— PROBLEM TO SOLVE —
These records contain pictures, which must be left out; copy exactly the lines from the one with "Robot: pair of" up to and including the one with "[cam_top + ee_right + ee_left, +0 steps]".
○ ○ ○ ○
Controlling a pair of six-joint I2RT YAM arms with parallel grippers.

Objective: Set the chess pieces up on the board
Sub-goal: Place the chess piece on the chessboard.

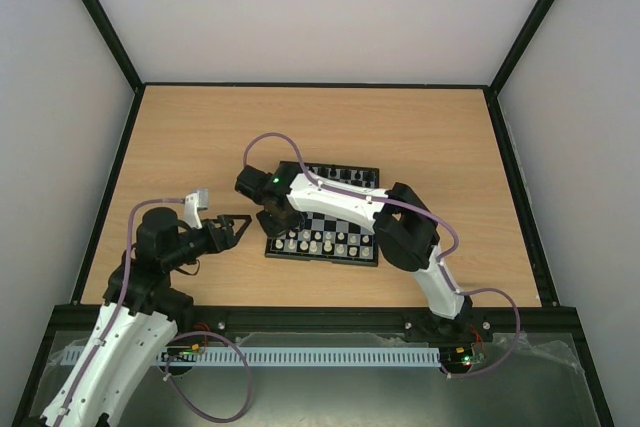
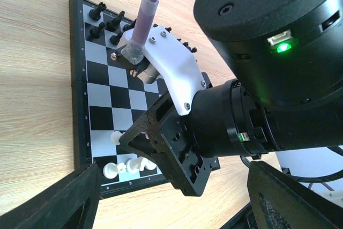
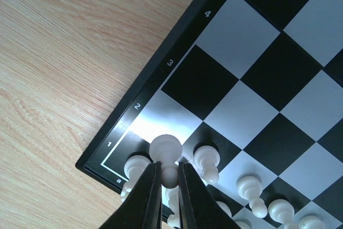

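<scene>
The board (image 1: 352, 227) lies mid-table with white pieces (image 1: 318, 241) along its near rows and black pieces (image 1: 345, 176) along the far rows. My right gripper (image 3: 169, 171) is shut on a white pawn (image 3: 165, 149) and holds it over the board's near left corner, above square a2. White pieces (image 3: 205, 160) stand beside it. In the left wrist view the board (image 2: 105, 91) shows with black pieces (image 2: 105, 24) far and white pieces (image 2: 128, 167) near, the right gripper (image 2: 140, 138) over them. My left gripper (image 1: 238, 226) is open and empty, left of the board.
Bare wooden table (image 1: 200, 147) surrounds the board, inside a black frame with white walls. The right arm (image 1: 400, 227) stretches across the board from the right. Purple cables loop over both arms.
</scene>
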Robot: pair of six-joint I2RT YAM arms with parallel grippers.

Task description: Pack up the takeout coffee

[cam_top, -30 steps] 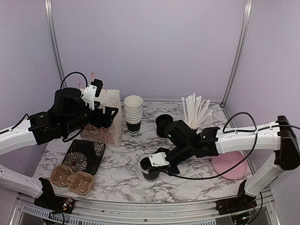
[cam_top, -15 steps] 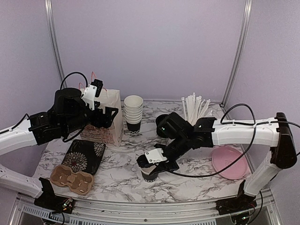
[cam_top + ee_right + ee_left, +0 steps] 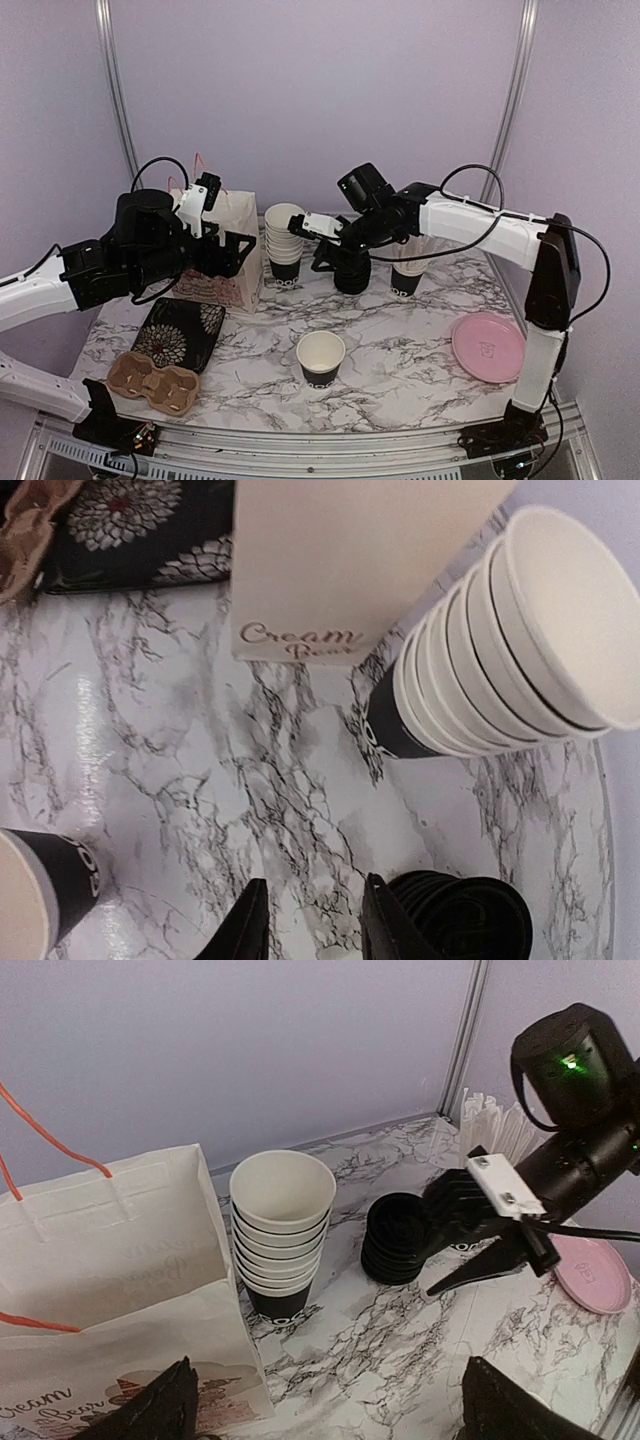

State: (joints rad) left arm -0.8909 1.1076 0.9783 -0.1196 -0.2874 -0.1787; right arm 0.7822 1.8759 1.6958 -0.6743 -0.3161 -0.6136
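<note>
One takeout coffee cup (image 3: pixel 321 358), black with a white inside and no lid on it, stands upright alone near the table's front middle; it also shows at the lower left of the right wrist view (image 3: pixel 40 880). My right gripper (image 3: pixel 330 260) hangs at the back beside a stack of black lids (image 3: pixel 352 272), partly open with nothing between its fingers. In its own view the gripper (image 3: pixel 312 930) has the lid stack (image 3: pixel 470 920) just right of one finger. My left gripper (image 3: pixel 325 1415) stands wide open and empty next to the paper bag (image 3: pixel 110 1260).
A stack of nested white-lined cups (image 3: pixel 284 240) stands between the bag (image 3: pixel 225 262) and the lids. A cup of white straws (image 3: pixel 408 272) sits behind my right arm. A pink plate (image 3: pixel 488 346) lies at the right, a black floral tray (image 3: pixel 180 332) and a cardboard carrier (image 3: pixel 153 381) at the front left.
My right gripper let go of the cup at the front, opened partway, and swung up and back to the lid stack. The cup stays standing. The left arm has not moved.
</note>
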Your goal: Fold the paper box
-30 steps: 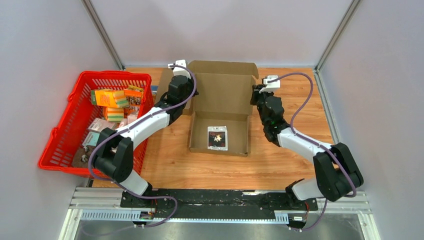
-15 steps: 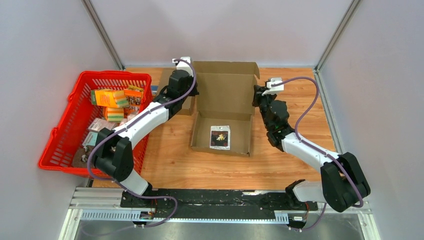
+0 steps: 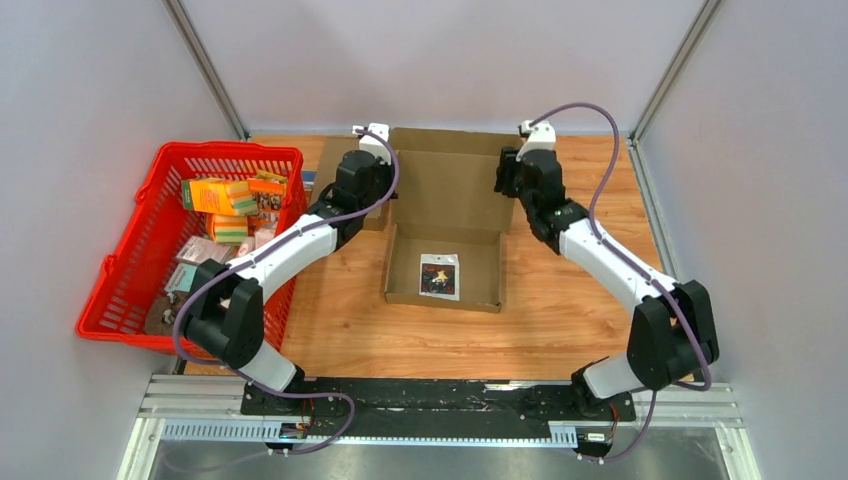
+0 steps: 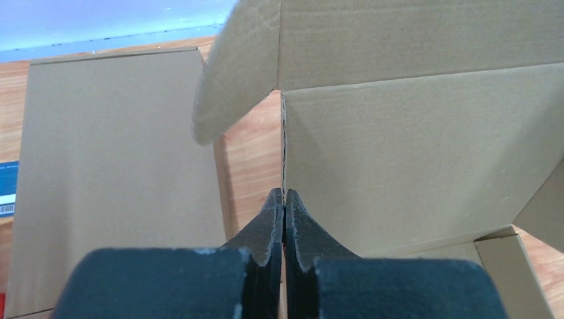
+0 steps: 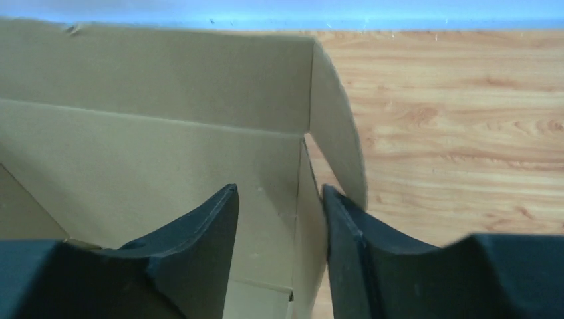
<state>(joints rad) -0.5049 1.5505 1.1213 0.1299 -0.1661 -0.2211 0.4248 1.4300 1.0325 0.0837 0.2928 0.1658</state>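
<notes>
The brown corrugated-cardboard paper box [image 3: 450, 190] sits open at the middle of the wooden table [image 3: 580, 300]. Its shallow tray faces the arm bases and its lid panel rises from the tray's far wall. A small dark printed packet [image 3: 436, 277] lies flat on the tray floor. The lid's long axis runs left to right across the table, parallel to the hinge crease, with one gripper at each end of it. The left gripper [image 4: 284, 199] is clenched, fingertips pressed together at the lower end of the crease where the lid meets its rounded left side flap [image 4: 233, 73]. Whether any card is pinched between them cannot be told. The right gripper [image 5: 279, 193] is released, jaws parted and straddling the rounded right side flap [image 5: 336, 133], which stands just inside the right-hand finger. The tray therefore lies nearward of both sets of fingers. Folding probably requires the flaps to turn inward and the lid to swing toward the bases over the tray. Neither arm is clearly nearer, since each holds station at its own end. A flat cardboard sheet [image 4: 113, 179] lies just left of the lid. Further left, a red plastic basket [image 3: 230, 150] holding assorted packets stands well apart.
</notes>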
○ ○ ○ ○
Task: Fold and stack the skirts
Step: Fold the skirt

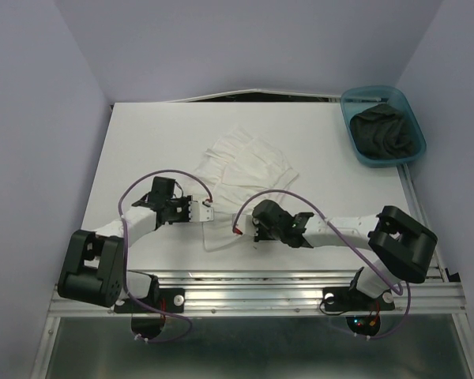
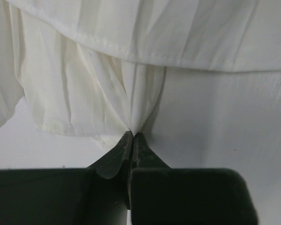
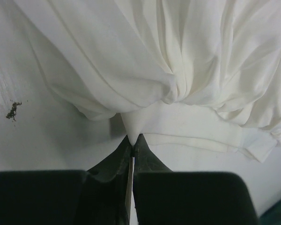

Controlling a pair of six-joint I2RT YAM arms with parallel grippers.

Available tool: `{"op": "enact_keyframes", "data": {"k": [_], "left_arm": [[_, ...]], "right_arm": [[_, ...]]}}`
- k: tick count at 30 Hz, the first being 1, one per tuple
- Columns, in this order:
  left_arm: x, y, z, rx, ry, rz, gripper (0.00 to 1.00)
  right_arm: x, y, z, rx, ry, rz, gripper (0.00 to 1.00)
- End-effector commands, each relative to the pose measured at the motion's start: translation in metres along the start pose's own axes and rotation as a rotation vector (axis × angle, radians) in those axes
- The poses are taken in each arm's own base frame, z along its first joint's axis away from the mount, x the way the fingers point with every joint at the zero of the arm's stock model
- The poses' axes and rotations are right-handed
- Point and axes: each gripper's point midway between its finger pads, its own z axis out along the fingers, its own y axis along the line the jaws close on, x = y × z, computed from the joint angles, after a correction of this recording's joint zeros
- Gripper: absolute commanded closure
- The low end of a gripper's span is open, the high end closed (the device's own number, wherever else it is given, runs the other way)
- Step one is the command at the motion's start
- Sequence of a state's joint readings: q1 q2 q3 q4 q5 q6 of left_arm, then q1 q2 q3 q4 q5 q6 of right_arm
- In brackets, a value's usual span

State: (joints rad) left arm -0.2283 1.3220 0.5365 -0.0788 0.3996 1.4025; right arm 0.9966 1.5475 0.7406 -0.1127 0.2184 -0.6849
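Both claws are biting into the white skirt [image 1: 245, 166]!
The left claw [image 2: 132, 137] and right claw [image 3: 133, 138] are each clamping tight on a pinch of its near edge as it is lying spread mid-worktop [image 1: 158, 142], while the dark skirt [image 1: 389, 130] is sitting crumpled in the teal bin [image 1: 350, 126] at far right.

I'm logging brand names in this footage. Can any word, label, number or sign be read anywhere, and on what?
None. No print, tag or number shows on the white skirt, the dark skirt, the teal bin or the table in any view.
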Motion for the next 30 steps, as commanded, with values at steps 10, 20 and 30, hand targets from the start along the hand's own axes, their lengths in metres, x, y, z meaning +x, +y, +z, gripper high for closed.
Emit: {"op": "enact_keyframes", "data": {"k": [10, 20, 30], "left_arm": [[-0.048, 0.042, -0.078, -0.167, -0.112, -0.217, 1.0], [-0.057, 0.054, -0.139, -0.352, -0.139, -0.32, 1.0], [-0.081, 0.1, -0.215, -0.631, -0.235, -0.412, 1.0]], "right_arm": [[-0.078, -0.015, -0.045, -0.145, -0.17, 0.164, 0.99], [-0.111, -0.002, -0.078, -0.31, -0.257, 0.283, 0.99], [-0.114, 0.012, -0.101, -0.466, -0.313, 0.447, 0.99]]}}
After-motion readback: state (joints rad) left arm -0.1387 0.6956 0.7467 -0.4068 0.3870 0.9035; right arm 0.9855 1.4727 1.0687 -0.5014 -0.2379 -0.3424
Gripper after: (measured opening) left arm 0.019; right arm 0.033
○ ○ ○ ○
— WRITTEN RESPONSE —
Robot: pair of six-joint I2RT YAM arms with parallel grippers.

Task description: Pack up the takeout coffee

[cam_top, -30 steps] 
[cam_top, -15 steps] 
[cam_top + ee_right + ee_left, +0 steps] 

This exercise is now finished.